What you should do: Return, from the listing below, every line that includes "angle".

Dataset content:
+ + +

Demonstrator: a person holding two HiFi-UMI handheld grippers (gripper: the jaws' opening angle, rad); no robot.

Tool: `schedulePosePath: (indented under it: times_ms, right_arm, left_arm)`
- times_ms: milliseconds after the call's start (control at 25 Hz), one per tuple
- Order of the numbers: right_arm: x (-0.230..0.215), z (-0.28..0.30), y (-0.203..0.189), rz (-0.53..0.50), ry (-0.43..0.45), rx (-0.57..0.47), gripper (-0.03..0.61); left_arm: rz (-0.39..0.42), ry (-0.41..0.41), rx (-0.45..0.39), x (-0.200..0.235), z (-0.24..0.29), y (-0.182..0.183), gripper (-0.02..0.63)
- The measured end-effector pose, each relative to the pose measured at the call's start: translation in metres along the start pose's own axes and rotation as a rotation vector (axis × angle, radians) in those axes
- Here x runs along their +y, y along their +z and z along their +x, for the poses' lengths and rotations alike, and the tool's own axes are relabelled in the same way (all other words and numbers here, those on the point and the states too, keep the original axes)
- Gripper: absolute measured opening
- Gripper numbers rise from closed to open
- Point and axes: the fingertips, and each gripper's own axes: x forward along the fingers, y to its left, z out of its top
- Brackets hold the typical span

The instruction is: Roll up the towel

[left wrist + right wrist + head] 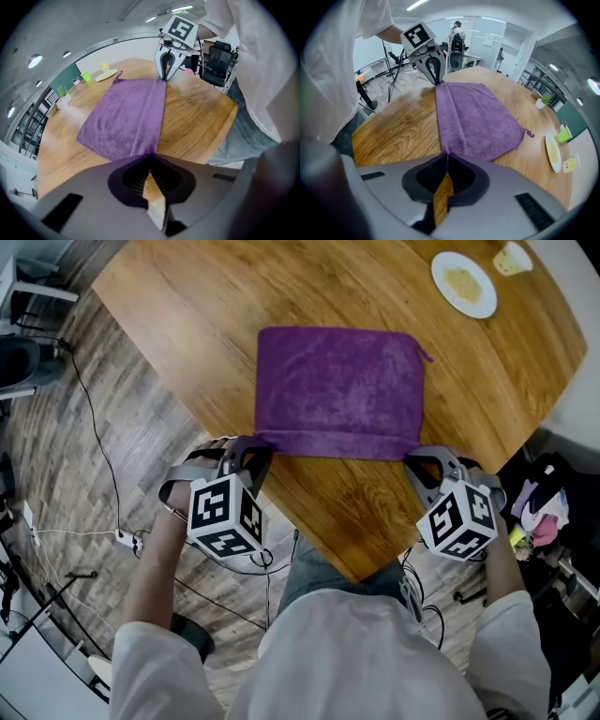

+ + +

Output for this exercise:
Demonstrator: a person holding two HiFi-UMI handheld grippers (gripper: the jaws' opening angle, rad); no robot.
- The measured end-effector pose, each relative to the pose measured at the call's start: translation in metres along the start pose's own axes and rotation as a rotation vector (axis × angle, radians) in those axes

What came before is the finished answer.